◆ WHAT YOU HAVE TO DO: Pull every line with "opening" from the data.

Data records
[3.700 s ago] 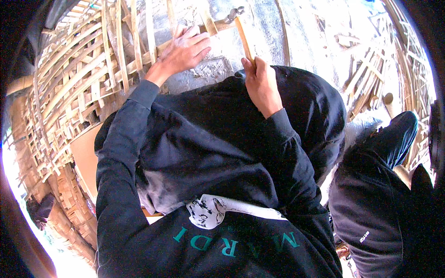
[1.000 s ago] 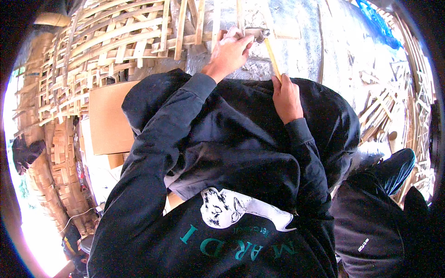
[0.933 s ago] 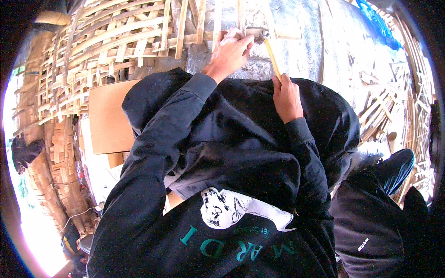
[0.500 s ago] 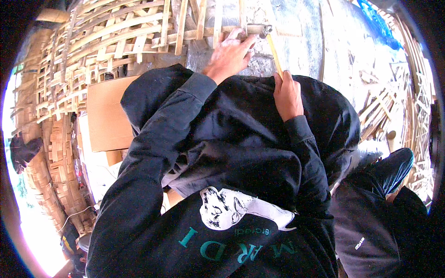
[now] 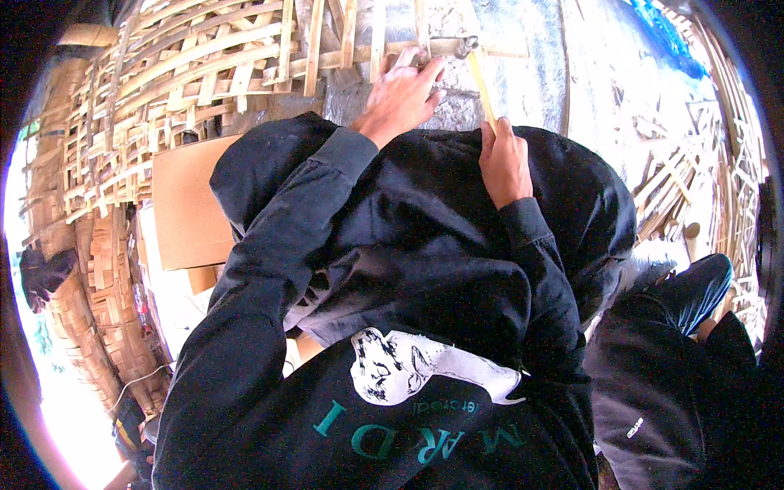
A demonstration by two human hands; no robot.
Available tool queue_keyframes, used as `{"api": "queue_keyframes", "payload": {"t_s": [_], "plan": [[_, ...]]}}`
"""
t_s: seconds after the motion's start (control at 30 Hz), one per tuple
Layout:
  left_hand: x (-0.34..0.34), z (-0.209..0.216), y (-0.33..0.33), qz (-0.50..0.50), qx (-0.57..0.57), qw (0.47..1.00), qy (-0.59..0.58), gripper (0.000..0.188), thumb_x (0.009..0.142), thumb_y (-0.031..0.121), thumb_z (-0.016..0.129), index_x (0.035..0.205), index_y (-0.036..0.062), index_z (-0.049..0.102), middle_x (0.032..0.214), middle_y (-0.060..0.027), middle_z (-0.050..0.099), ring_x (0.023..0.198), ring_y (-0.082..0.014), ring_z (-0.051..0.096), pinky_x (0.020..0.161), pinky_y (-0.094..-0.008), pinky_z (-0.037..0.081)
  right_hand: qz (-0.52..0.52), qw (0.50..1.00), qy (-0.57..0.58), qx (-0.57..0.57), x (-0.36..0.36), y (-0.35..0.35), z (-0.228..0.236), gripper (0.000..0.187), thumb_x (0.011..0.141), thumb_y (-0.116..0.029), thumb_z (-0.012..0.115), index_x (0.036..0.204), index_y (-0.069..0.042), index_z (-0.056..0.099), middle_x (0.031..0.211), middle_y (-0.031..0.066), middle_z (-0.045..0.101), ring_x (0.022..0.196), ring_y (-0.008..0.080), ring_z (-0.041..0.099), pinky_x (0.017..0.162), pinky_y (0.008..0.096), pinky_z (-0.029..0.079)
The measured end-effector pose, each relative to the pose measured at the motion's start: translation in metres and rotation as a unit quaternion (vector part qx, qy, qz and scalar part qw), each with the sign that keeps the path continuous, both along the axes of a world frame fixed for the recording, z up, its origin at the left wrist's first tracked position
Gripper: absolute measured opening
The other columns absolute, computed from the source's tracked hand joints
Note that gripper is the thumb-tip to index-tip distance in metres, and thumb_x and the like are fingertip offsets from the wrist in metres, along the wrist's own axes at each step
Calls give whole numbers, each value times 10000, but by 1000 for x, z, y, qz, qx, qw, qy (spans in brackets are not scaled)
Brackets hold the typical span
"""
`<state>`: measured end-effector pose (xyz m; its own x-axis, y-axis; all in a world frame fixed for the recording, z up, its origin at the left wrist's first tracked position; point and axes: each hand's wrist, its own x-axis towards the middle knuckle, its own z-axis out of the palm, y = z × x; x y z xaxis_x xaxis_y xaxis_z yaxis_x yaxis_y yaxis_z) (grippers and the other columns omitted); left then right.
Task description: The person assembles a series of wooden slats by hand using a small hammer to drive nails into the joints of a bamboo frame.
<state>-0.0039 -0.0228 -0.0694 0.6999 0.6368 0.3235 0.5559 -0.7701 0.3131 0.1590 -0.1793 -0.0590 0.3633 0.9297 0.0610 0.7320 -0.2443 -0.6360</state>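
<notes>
My right hand (image 5: 505,159) is closed around the light wooden handle of a hammer (image 5: 482,86). The hammer's small dark head lies over a horizontal bamboo strip (image 5: 351,57) at the upper middle. To its left, my left hand (image 5: 400,94) rests at the same strip with its fingers spread and its thumb apart. The fingertips touch or nearly touch the strip, and part of it is hidden behind them. This strip crosses several upright slats on the lower right of a woven bamboo lattice (image 5: 188,73). Whether a nail lies under the hammer cannot be made out.
A brown cardboard box (image 5: 192,204) stands left of my knee. Loose bamboo sticks (image 5: 674,188) lie in a pile at the right, below a blue sheet (image 5: 670,41). Another person in dark clothes (image 5: 653,376) sits close at my lower right. Shiny silvery sheeting (image 5: 523,73) covers the ground ahead.
My right hand and the hammer have shifted slightly up. My left hand stays by the strip with hardly any movement. The person at the right has moved a little.
</notes>
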Motion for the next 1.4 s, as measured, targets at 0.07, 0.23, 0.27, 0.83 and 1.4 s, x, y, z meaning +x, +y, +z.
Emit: {"api": "queue_keyframes", "payload": {"t_s": [0.07,0.23,0.27,0.83,1.4], "plan": [[-1,0,-2,1,-2,1000,-6,369,916,306,720,1198,131,559,1096,-152,704,1327,-337,531,1016,-639,393,-6,1000,14,13,-2,-1,-4,294,1077,-243,517,997,38,547,816,355,654,789,550,646,698,633,496],[3,7,-7,2,-10,1000,-6,363,915,262,734,1180,130,524,1200,-191,586,1026,-393,684,916,-514,532,-3,1000,-6,11,-1,-2,-6,294,1078,-244,519,998,38,545,796,343,653,778,551,645,682,634,486],[2,6,-6,3,-11,1000,-5,363,915,262,734,1180,130,524,1200,-191,586,1026,-393,684,916,-514,532,-3,1000,-6,11,-2,-1,-3,294,1078,-244,519,998,38,545,796,343,653,778,551,645,682,634,486],[3,2,-5,11,21,1000,-1,385,899,280,762,1167,127,533,1209,-119,620,1158,-381,642,988,-530,459,-15,1000,-25,3,-9,0,-11,309,1086,-270,507,994,25,516,760,342,646,741,544,650,672,630,518],[-7,3,34,35,65,997,-24,661,864,347,760,1446,144,522,1506,-86,547,1460,-306,441,1212,-559,308,-20,1000,-1,-13,-12,-3,-18,269,1069,-224,539,978,28,523,815,336,643,784,542,608,731,635,453]]}}
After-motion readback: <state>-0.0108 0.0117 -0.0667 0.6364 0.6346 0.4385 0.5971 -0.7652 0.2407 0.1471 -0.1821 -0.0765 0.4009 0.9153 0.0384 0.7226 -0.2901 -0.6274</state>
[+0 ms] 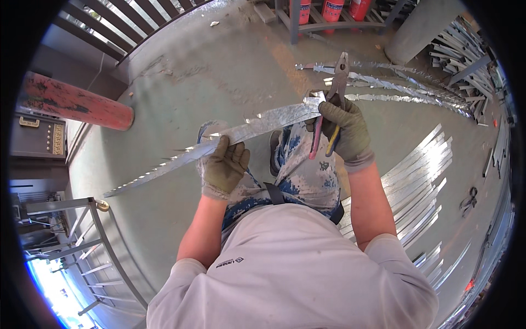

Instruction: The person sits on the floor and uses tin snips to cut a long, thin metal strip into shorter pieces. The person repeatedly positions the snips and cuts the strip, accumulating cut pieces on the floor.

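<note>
A long, thin sheet-metal strip (263, 122) with jagged tabs along its upper edge slants across in front of me, its far-left end low over the floor. My left hand (226, 169), in an olive work glove, is closed on the strip's lower edge near its middle. In my gloved right hand (348, 127) is a pair of pliers (341, 77), jaws pointing up and away, with one pinkish-red and one yellow-and-dark handle hanging below the fingers. The strip's right end meets the right hand's fingers; whether they also pinch it is partly hidden.
Several twisted, notched strips (394, 97) lie on the floor ahead right. Flat shiny strips (411, 183) are spread beside my right arm. A red post (82, 101) and a metal frame (104, 236) stand left. Red fire extinguishers (332, 10) stand in a rack at the back.
</note>
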The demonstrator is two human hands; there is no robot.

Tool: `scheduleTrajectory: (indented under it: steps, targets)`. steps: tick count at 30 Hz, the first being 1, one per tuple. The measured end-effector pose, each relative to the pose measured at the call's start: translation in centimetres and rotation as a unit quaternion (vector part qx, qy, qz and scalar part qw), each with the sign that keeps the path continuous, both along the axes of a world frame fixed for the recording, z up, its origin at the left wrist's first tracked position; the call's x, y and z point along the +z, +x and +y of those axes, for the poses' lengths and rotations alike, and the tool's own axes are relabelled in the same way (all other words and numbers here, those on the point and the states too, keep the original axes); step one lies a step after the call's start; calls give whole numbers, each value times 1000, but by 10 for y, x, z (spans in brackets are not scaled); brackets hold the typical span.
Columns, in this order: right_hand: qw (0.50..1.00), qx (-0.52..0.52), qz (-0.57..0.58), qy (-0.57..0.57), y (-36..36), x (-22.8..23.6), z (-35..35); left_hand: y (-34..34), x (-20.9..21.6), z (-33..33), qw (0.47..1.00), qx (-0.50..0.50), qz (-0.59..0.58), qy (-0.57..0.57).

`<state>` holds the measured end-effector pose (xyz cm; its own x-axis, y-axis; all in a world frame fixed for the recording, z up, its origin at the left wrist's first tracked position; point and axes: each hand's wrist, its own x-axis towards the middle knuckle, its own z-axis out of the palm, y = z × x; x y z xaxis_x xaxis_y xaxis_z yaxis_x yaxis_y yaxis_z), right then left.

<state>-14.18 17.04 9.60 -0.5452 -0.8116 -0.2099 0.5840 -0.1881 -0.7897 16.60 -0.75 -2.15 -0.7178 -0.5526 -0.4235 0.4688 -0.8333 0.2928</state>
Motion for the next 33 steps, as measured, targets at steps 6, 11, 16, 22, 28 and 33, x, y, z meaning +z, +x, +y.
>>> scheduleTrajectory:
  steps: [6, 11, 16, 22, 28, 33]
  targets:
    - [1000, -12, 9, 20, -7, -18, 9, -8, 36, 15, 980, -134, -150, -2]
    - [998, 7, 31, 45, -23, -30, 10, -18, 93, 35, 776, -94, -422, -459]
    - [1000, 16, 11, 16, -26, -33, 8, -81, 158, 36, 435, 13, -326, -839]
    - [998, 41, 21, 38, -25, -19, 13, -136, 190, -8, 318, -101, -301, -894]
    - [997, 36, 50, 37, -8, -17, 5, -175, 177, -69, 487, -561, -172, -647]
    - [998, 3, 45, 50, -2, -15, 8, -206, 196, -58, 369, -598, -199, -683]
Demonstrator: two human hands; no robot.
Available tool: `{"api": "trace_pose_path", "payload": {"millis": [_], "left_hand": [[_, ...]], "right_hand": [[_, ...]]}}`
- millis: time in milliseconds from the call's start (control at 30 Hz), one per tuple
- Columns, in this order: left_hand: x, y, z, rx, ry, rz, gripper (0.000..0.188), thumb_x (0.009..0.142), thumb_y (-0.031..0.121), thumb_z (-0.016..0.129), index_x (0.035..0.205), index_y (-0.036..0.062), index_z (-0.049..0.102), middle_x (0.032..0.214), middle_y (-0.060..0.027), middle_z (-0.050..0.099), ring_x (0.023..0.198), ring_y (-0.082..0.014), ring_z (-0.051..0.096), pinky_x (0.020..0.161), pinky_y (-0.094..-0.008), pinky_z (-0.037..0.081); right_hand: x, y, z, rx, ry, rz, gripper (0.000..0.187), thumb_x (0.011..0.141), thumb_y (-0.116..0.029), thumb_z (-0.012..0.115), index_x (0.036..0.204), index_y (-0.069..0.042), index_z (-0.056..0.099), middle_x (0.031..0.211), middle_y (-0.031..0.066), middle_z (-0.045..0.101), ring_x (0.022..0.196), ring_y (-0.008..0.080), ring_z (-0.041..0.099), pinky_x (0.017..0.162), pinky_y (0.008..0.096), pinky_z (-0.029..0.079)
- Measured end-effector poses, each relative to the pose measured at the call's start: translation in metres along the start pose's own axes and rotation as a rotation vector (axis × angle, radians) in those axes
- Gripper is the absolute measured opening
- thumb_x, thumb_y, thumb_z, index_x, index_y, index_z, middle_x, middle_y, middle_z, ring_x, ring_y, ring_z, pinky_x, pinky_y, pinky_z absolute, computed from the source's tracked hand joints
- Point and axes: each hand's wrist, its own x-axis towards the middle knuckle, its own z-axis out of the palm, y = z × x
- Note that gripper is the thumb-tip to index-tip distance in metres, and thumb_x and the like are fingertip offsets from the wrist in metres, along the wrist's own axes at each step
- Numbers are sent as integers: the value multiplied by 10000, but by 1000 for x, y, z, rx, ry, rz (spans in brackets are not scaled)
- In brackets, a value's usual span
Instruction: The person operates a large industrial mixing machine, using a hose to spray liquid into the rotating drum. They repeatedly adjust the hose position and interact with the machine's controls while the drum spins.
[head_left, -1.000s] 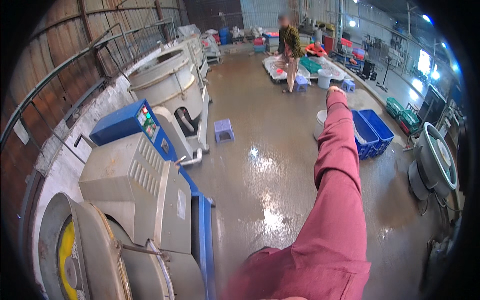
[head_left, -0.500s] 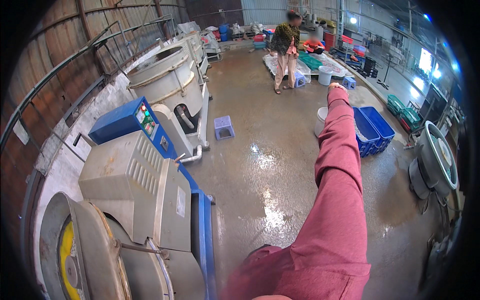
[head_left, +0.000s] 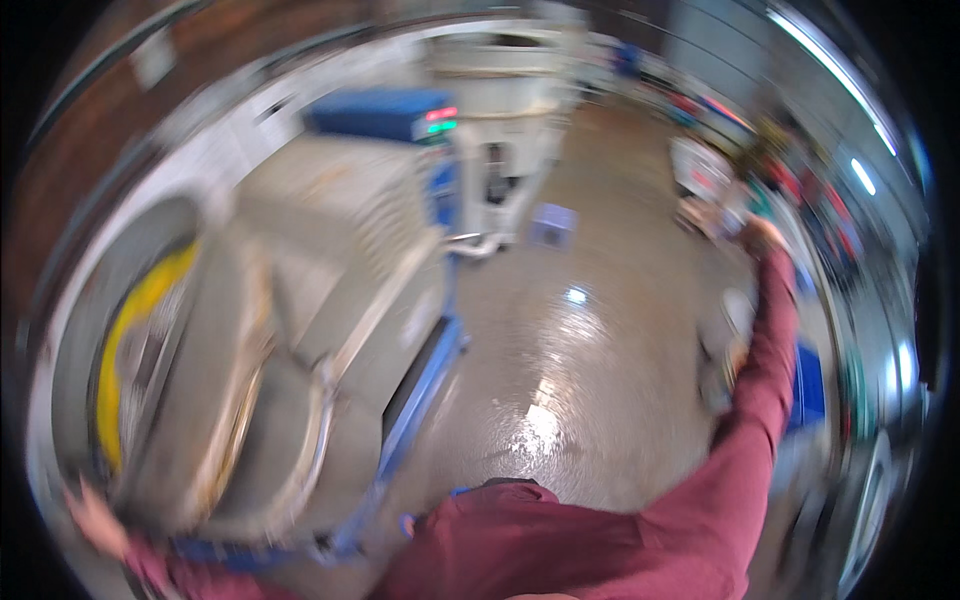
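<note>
My left hand [head_left: 98,522] reaches out at the lower left, beside the rim of a beige machine bowl [head_left: 75,385] with a yellow ring [head_left: 125,350] inside. Its fingers look stretched apart, though motion smears them. I cannot make out whether it touches the bowl. At the end of my outstretched right arm is my right hand [head_left: 762,238], away from the machine. Blur hides its fingers, and several pale and coloured shapes lie behind it in the distance.
A blue control box [head_left: 370,115] with red and green lights stands behind the machine's beige housing [head_left: 330,190]. Beyond are a large beige tub [head_left: 500,75] and a small lilac stool [head_left: 553,225]. The brown floor [head_left: 530,340] is wet and shiny. A blue bin [head_left: 806,390] stands right.
My view has swung left, so the machine appears nearer the middle and blurred. My left hand has come into view at the lower left. My right arm stays outstretched, now further right in view.
</note>
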Motion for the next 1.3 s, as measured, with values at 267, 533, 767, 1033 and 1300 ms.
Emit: {"api": "trace_pose_path", "payload": {"millis": [267,533,767,1033,1300], "left_hand": [[-23,24,-9,77,236,16,547,835,244,675,1348,114,537,819,-171,703,609,-217,688,677,-353,542],[-33,43,-16,-13,127,-97,548,823,187,630,1336,43,503,965,-277,666,938,-436,640,839,-461,501],[-32,22,-26,-152,17,-52,515,858,130,607,1337,2,463,957,-190,684,866,-295,684,823,-361,512],[-27,14,-27,-409,-14,-117,656,848,59,673,1438,12,391,912,-49,645,803,-102,587,765,-258,495],[-31,12,-23,-319,41,-88,611,915,117,639,1452,23,365,864,-64,629,777,-118,584,741,-273,487]], "right_hand": [[-86,-411,19,304,-267,-1079,567,878,17,580,1420,-115,482,636,-50,461,545,47,466,495,244,418],[-301,-649,46,221,181,-1797,502,843,-53,660,1332,-89,552,780,125,545,664,221,513,645,333,440],[-351,-779,79,500,238,-1874,398,939,-194,601,1328,-117,562,863,141,581,705,253,539,745,361,470],[-354,-843,133,585,-274,-1825,599,933,-108,585,1489,-159,370,806,29,535,709,106,478,689,279,439],[-342,-852,139,190,-527,-1724,539,864,-77,666,1380,-83,509,788,64,586,677,128,506,662,287,449]]}}
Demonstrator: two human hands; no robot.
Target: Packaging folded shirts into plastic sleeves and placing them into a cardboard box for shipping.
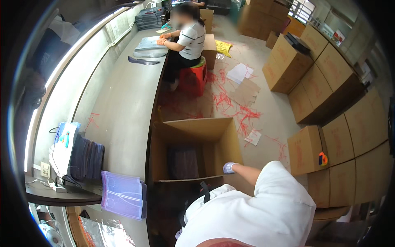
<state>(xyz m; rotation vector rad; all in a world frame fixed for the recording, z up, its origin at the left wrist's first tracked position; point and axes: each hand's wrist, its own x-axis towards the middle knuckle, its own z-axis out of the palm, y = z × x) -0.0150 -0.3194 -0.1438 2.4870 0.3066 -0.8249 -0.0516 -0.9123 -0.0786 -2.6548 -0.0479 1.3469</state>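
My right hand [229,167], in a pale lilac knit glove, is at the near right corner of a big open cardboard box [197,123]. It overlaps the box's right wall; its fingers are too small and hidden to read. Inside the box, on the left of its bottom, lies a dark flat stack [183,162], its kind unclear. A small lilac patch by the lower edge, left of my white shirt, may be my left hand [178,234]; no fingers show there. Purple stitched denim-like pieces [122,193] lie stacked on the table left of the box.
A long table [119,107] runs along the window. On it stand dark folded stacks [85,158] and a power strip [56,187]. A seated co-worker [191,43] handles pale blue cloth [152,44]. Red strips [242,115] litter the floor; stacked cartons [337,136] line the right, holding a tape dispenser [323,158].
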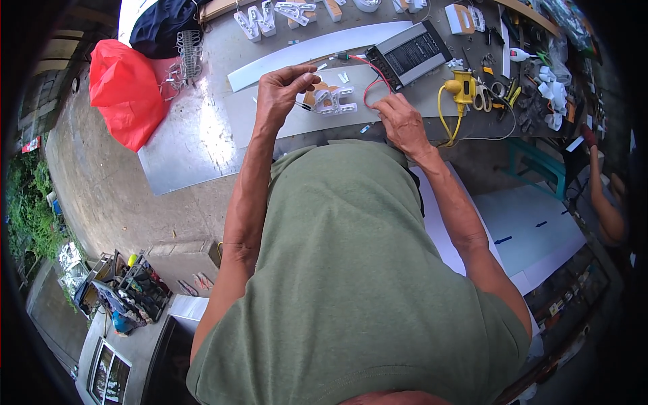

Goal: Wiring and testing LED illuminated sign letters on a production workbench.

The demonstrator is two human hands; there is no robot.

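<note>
My left hand [287, 93] is raised over the workbench with thumb and forefinger pinched together. A small white strip [321, 67] shows by the fingertips; whether they grip it, I cannot tell. Just below this hand lies a channel-letter shell [331, 102] with a white outline and small lamp modules inside. A thin dark wire end [304, 106] sits between the hand and the shell. To the right, my right hand [403, 123] is closed, its fingertips at the end of a red wire [366, 92]. This wire loops beside a grey power supply [410, 54].
Several white letter shells [293, 12] stand along the back. A yellow socket block [462, 88] with its cable and scissors [482, 100] lie at the right, beside scattered tools. A red bag [127, 91] hangs at the left. Another person's arm [597, 179] shows at far right.
</note>
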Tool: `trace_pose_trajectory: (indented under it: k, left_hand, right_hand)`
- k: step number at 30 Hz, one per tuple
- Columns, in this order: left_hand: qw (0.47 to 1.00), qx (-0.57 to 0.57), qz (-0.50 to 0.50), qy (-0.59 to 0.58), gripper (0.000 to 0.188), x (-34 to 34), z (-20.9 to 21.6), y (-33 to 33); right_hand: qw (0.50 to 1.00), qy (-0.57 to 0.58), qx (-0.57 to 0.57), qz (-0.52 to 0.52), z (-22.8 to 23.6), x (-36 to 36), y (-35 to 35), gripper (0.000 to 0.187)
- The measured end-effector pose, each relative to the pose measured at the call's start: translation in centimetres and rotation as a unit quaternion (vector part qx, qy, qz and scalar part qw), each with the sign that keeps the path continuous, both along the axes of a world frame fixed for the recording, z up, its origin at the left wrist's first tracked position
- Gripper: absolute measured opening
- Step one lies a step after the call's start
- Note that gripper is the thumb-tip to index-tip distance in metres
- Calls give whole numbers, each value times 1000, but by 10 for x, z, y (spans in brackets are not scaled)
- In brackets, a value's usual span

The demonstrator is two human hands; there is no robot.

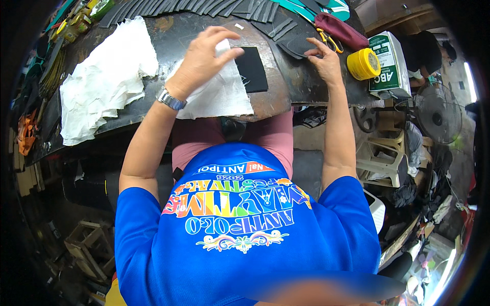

◆ RESPONSE:
Gripper: absolute measured opening
- Gripper is the absolute measured opening
- Gripper: absolute measured opening

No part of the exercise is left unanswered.